◆ Exercise ◆
Return the lines below that contain the word "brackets".

◆ Provided data ◆
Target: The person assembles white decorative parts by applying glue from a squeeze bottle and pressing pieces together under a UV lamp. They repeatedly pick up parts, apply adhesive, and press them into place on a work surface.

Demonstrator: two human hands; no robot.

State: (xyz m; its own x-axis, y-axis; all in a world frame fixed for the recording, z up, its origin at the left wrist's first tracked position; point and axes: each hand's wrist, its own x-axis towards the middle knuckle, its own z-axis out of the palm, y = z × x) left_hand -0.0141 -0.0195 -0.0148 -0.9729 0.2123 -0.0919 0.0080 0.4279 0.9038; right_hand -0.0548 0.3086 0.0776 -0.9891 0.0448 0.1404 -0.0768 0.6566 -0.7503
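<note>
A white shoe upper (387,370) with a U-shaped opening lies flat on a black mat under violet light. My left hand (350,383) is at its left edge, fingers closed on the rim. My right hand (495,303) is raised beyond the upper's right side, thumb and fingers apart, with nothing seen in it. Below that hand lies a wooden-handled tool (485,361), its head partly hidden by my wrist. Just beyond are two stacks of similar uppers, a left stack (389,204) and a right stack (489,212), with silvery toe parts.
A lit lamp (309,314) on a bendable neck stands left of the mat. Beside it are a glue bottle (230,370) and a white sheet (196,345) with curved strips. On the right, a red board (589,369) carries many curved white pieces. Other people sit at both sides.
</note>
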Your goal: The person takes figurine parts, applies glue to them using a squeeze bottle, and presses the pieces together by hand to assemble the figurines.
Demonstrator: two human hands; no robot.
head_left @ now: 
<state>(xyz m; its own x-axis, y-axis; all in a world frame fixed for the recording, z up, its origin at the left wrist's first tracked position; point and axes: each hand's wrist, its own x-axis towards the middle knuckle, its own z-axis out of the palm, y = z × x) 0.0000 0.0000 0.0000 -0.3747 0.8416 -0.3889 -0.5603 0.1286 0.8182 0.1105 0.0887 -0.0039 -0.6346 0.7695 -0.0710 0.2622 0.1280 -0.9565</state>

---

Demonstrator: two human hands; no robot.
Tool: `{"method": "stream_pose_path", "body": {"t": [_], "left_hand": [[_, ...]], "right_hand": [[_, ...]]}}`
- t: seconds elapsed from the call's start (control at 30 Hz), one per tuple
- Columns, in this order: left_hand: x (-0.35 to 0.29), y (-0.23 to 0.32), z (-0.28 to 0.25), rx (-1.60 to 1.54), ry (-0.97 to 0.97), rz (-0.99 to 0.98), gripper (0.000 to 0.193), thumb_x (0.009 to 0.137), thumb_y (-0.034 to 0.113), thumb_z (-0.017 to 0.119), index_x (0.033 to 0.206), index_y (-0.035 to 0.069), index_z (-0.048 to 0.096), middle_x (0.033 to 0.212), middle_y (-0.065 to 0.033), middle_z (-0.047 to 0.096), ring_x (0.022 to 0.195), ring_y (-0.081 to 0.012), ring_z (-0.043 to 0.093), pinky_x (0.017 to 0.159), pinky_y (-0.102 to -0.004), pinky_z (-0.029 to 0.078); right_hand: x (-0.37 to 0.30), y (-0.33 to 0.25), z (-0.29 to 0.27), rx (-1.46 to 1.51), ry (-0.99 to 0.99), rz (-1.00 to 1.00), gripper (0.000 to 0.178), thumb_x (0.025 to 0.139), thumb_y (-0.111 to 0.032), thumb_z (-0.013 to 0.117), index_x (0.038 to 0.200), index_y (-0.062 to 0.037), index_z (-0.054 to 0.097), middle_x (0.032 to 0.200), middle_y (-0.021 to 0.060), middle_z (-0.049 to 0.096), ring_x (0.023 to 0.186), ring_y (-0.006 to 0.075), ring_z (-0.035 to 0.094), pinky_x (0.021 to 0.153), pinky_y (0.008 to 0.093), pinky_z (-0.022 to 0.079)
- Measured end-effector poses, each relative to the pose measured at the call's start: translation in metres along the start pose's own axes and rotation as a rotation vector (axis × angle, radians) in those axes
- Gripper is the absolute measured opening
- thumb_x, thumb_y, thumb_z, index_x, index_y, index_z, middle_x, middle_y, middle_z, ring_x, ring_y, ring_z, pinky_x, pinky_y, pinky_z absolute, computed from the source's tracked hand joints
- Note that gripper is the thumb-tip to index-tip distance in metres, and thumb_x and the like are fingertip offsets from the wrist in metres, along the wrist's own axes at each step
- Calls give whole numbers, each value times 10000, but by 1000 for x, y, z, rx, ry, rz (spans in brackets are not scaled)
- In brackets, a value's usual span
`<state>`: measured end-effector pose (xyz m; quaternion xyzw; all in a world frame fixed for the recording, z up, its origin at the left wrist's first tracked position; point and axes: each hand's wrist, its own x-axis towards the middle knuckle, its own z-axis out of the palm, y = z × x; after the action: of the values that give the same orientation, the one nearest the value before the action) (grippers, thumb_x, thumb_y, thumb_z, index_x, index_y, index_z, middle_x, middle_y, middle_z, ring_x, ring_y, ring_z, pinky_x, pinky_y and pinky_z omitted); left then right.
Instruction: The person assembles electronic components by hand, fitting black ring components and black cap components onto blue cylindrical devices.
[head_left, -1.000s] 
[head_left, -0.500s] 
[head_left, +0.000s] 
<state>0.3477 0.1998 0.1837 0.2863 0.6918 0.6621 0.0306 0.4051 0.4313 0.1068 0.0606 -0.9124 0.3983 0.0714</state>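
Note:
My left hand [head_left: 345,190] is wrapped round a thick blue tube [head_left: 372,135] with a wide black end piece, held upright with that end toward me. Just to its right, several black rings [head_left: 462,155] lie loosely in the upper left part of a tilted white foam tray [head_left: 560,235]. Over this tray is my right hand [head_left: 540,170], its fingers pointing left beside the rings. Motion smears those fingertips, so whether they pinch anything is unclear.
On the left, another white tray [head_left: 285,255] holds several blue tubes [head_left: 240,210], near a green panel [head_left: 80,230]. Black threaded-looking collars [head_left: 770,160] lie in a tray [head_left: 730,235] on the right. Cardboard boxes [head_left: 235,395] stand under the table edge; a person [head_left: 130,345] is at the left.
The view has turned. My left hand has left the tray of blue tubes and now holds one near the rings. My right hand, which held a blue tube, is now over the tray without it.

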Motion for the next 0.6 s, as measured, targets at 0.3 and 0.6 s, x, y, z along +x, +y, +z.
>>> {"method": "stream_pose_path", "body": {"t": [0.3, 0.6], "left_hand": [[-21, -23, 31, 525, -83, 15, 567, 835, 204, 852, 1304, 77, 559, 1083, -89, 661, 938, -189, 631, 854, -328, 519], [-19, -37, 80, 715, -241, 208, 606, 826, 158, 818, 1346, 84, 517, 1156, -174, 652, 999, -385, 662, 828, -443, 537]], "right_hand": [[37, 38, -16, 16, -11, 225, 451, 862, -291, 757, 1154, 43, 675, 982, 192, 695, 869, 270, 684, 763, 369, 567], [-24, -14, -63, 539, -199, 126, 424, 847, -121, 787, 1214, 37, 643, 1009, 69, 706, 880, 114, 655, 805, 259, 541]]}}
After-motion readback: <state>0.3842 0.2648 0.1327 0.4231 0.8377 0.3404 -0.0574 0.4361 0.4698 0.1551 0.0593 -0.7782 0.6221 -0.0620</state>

◆ Result of this task ◆
- Calls give whole numbers, each value times 10000, but by 1000 for x, y, z, rx, ry, rz (spans in brackets are not scaled)
- In brackets, a value's usual span

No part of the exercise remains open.